We need to face up to inequalities, and find solutions, to reduce poverty in a fair way, says Jim McCormick.
A wide-ranging conversation has begun in Scotland about how to achieve a more equal society. Cabinet Secretary Alex Neil kick-started #fairerscotland at a neighbourhood centre in Coatbridge, North Lanarkshire, with volunteers who work tirelessly to improve the quality of local support. By early 2016, the Scottish Government will set out what it will do to help extend fairness by 2030. Demonstrating how a significant, sustained reduction in poverty can be achieved should form the central part of this.
JRF’s latest monitor of poverty and social exclusion in Scotland shows there are no grounds for fatalism: a significant drop in poverty has already been achieved among older people, alongside a more gradual reduction in child poverty. But it warns that progress in reducing the attainment gap in Scottish schools has been painfully slow; poverty has risen steeply in the expanding private rented sector; and access to training at work is lowest for poorly-paid staff in part-time jobs. While tackling poverty will always be about adequate incomes and controlling the cost of essentials, lasting progress needs us to pay as much attention to the prospects of people in, or at most risk of, poverty.
JRF welcomes the debate and scrutiny in Scotland. Naomi Eisenstadt’s appointment as independent adviser on poverty, to hold the Scottish Government to account and to recommend actions, is a strong signal of intent. Ultimately, some hard choices and clear priorities will be needed. But for now, four propositions are outlined below.
- Extending fairness, or social justice, depends on the kind of economy we want. The Scottish Government recognises that “a strong, competitive economy and a fairer, more equal society go hand in hand.” But politicians of various stripes have said as much before. The Scottish debate will need to face up to how and why the labour market is changing, with the creation of well-paid and poorly-paid jobs and the decline of mid-ranking jobs which have traditionally offered progression. The care economy is a good test. As a non-tradeable sector, work has to be done locally. The demand for care will grow as more of us live alone, and for longer, with health conditions and disabilities. How will the care economy make a powerful contribution to poverty reduction, especially for women? While a focus on expanding Living Wage employment is vital, other non-wage improvements to low-paid work matter as well. Employers will need to find a broader mix of approaches to spring the trap of low pay and productivity.
- Housing is crucial for poverty reduction . Recent conclusions of the Commission on Housing and Wellbeing highlight the innate value of ‘home’ for psychological security and the ability to plan ahead.
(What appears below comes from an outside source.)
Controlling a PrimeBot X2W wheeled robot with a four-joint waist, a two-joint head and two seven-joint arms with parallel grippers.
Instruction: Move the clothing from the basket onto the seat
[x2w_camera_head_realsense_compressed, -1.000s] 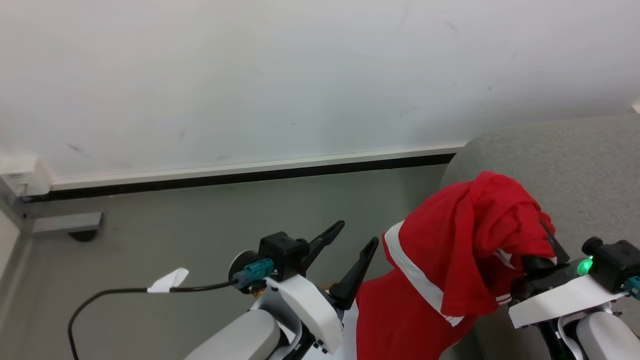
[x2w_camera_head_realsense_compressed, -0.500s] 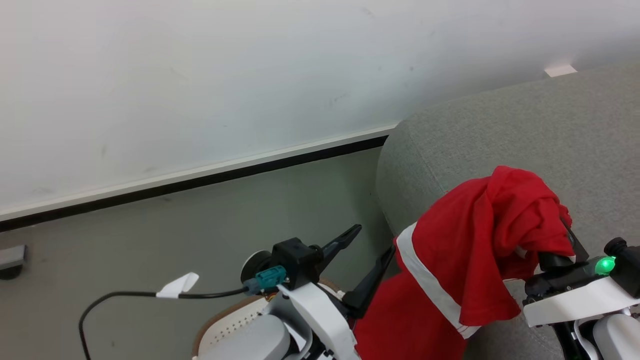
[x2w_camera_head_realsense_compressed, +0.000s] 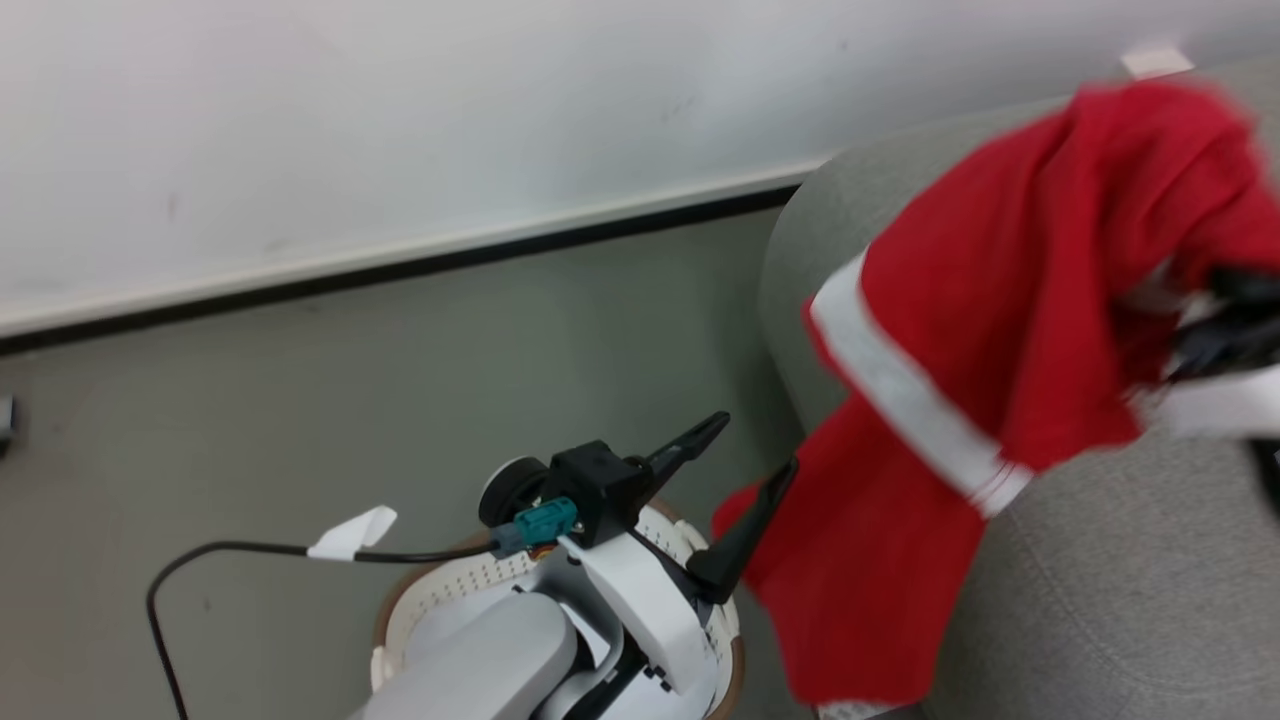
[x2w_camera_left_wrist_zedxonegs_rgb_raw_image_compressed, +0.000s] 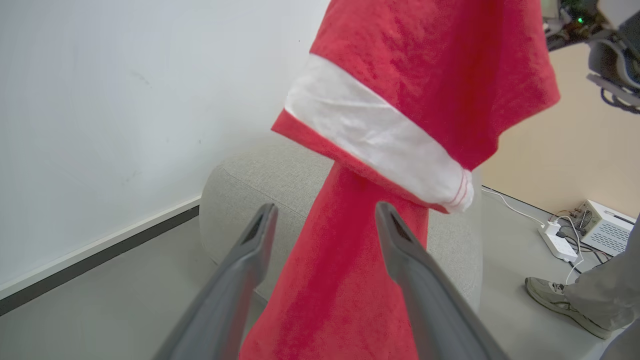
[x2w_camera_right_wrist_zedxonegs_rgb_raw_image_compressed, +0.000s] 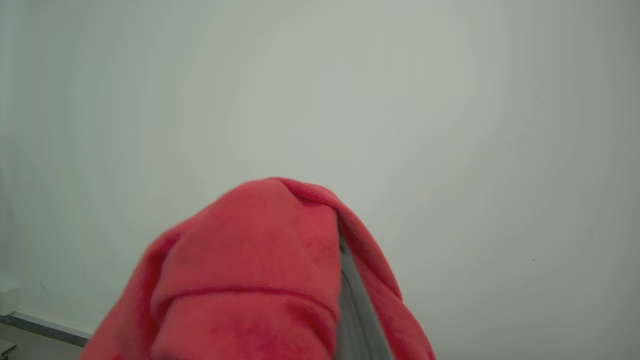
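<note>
Over grey seat, R gripper grips clothing; L gripper wide open, empty.

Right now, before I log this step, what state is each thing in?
clothing: in the air, hanging from the right gripper, not yet laid on the seat.
basket: upright on the floor under the left arm, contents hidden.
seat: bare where it shows.
left gripper: open, holding nothing.
right gripper: carrying the clothing; fabric covers its fingers, so open or shut is unclear.
</note>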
Yet, too many people get stuck in private rented accommodation. Spiralling rents squeeze wages, blunt work incentives and add to the housing benefit bill. All roads to fairness run straight through the housing market. Increasing the supply of affordable housing should be a top priority when new borrowing and bond issuing powers come to Scotland. JRF is exploring the costs and benefits of setting a Living Rent pegged to average wages instead of market-led housing costs. Meanwhile, social housing providers can make their own contribution to tackling poverty, for example through money advice, childcare support and apprenticeships.
- 'Social security’ matters – often appearing in Scottish policy debate in place of ‘welfare.’ An independent expert group reporting to Nicola Sturgeon last June proposed a “fair, personal and simple” benefits system. The group’s chair Martyn Evans has spoken of the trade-offs inherent in achieving all three of these appealing principles. The Scottish Government’s initial glimpse of 2030 proposes “a fair and simple social security system.” We can have a more personal system or a simpler one, but probably not both. Either way, social security needs to provide both a reliable safety net and a springboard to work and training. Most countries in Europe (and beyond) are grappling with these goals. As the Scotland Bill currently proceeding through Westminster sets out further devolution in benefits for people with disabilities and carers – and we hope on both childcare and elements of welfare-to-work conditionality – it’s right that Scotland should do the same.
- Finally, fairness demands that the prospects of people in poverty are expanded in the fullest possible way. For every level of qualification, disabled people in Scotland are more likely to be in low-paid work. Young ethnic minority Scots living in low-income neighbourhoods attain more at school, on average, than their white neighbours, but this advantage disappears in the labour market.
The debate in Scotland needs to face up to these and other inequalities, and identify solutions, if a truly just approach to reducing poverty is to be found.